David Frederickson Biography
In a previous life David has been a probation officer and a Sheffield City
Councillor. After a severe mid-life crisis he trained as an actor at the
Bristol Old Vic in 1991.
He spent two seasons with the Royal Shakespeare Company appearing in Gale
Edwards' production of The Taming of the Shrew, Sir Peter Hall's Julius Caesar
and Steven Pimlott’s Richard III. He produced the RSC Fringe Festival
that year (The Other Place and the Young Vic) and appeared in Arthur Miller's
A Memory of Two Mondays.
There followed appearances at the West Yorkshire Playhouse, in Alan Bennett’s
Single Spies, Manchester Royal Exchange (The Candidate), the Jill Freud company
at Southwold (Sailor Beware and Hindle Wakes) the Birmingham Rep (The Atheist’s
Tragedy and Julius Caesar) and Channel Theatre (A Warning to the Curious).
He is a director of Cotton Grass Theatre, a rural touring company in the
Derbyshire Peak District where he lives. For Cotton Grass Theatre he has
appeared in Black Bread and Tired Feet, a reworking of the Russian Baboushka
stories, dramatised by Caroline Small. He also played all five male roles
in Schnitzler’s La Ronde at the Sheffield Crucible Studio and toured
in his own war poetry show, The Unreturning Army, about the Derbyshire Peak
District and the First World War. More recently he played Dr Watson, Arthur
Conan Doyle and Moriarty in Sherlock Holmes and the Final Problem, written
for Cotton Grass Theatre by Justin Webb, and toured in Alan Bennett’s
A Chip in the Sugar.
He has also appeared as Malvolio in an out-door production of Twelfth Night
for Creation Theatre in Oxford and Canterbury; Scrooge in a one-man version
of A Christmas Carol and Dr Miranda in Death and the Maiden, both at the
Buxton Opera House.
In 2005 he toured nationally with David Haig in My Boy Jack (about Rudyard
Kipling) and produced and appeared in Izaak Walton’s The Compleat Angler,
adapted for Cotton Grass Theatre by Louise Page, and Haunted, a dramatisation
of the ghost stories of M R James.
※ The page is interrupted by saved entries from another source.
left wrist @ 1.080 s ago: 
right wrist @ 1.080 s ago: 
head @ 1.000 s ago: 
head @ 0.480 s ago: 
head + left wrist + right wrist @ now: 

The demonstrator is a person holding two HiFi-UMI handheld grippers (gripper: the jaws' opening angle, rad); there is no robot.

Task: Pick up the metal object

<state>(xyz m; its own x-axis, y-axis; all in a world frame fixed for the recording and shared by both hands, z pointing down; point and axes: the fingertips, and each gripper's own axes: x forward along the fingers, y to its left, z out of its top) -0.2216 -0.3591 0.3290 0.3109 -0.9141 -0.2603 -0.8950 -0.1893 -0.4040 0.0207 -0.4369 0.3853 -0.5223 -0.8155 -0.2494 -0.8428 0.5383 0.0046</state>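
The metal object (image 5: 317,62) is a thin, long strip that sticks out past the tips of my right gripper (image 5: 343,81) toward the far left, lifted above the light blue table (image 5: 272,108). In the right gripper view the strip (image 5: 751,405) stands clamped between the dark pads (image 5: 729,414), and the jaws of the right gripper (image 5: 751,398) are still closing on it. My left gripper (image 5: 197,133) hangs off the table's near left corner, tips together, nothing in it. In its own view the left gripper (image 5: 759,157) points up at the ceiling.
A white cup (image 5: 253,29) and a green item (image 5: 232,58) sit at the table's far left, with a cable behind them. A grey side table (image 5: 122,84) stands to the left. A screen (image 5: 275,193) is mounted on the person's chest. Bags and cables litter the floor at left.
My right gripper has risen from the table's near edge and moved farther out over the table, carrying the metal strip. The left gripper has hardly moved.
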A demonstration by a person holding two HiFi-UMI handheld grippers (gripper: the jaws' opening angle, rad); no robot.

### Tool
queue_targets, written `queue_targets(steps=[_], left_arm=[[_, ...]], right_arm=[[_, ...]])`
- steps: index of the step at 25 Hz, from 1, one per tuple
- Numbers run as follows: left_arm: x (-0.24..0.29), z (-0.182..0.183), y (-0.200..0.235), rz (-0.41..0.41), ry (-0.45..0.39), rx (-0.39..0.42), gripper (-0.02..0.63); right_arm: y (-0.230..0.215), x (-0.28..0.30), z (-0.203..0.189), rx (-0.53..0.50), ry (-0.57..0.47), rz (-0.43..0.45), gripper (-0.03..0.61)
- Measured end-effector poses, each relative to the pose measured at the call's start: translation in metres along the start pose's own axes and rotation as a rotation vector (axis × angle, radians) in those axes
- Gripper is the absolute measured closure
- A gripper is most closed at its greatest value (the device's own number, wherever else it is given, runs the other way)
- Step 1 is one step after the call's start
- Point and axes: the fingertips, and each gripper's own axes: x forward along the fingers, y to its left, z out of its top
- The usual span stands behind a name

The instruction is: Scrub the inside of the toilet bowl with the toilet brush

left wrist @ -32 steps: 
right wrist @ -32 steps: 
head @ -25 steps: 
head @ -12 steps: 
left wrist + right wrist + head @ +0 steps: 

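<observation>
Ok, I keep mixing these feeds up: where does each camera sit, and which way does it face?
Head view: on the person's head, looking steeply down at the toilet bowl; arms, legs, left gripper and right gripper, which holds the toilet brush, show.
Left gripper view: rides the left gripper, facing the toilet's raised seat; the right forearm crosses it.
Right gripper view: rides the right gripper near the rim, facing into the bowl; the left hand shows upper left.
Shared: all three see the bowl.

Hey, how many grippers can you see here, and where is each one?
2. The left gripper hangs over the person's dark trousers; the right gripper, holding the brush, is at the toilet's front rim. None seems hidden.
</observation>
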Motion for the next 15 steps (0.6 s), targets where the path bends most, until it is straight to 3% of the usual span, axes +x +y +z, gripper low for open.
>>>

The plays toured village halls and art
centres ending with a run at the Yvonne Arnaud Theatre, Guildford.
He made his West End debut playing Pope Julius II in Nigel Planer’s
On The Ceiling with Ron Cook and Ralf Little, which opened at the Birmingham
Rep then went to the Garrick Theatre.
This year he has played Polonius in Hamlet for Demi-Paradise Productions
at Lancaster Castle. Next year he will tour nationally in his own show, The
Unknown Land, written by Caroline Small. It will be a collaboration with
professional folk singer Keith Kendrick from Ashbourne. His own play, A Nest
of Singing Birds, about the folk song collector Cecil Sharp, was written
for this summer’s centenary of Sharp’s visit to Winster. It will
be revived by Cotton Grass Theatre for the BBC Derby Folk Festival next October.
He made his film debut in 2002 in The Third Wave, a Swedish police thriller,
with Nicholas Farrell and John Benfield. His TV credits include Kinsey, Dangerfield,
Heartbeat, Cops, Emmerdale, The Royal Today and The Braithwaites. He also
has considerable radio and voiceover experience.